A bike courier had brought a leather duffle bag of Arthur’s things to Merlin’s flat first thing in the morning. It had felt a bit like a high end drug deal in a film. Well, other than the fact that he had last night’s leftovers hanging half out of his mouth; but he’s also absurdly grateful Arthur thought of it. The only other things he has that survived Mordred’s shopping spree are what he had in his wardrobe instead of the laundry basket. Namely, a couple of pairs of pants and socks, and a lone t-shirt he found under his bed from the animal shelter fundraiser that was a dusty, wrinkled mess reading ‘Paws Up’ across the back.

On the chest, it had two adorable pink paw pads raised up, in what Merlin assumes was an accident, and not supposed to read as very deformed nipples. But it looked like what it looked like, and he was feverishly glad he didn’t have to wear it.

A folded note on Arthur’s personalised letterhead had merely read ‘Until Lynette can sort you some things of your own.’.

Which was alarming, if you asked Merlin; but no one ever does.
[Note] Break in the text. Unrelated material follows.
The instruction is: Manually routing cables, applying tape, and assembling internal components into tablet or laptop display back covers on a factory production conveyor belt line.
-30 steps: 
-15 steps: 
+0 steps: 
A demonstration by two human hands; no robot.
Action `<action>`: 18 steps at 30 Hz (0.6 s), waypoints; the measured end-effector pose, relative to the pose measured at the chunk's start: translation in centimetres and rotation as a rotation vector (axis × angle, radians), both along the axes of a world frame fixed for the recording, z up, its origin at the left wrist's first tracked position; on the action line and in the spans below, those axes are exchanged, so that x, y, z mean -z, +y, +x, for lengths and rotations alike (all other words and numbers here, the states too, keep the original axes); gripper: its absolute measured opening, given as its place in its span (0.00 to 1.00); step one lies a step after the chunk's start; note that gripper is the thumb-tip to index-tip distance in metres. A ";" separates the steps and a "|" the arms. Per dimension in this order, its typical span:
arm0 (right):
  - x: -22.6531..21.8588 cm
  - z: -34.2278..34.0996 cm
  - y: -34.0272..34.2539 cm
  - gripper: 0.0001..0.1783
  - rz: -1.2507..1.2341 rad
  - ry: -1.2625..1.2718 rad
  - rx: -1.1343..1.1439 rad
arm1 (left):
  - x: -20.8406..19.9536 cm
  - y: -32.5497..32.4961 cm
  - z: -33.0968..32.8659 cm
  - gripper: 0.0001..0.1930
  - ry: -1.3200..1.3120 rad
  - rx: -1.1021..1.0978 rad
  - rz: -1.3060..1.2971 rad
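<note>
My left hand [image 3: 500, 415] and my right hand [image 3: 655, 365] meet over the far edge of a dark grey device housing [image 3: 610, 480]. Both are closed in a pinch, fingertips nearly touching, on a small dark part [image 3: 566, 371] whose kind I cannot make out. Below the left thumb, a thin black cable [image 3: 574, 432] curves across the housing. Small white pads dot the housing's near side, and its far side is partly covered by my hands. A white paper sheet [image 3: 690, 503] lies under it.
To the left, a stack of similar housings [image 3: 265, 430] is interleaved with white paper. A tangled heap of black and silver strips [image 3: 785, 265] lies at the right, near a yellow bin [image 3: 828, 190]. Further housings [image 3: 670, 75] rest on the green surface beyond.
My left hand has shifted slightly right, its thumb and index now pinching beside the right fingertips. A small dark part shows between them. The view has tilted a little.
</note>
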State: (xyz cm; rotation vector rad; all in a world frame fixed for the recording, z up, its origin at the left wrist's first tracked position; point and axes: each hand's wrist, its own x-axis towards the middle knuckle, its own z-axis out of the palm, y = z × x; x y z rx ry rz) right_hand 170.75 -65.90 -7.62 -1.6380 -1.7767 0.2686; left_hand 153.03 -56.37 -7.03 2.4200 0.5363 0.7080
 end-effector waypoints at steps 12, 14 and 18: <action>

At least now there was hard evidence that Arthur was not lying when he said he owned casual clothes, as Merlin was currently wearing them.

“It’s probably a good thing you sent them,” Merlin says, “as I think they frown on public nudity on the tube. Gaius would have had a heart attack if I showed up to work like that, too.”

“It’s also probably not very sanitary.” Arthur frowns, wrinkling his nose. “I don’t know how often they clean, but however much it is, it is clearly not enough. And I include both the tube and Gauis’s shop in that, by the way.”

“Hey, I clean there!”

“I know,” Arthur laments, which is bullshit. Merlin does a great job cleaning, it’s just that there is some dirt that is character building dirt and part of the shop. It’s atmospheric dirt.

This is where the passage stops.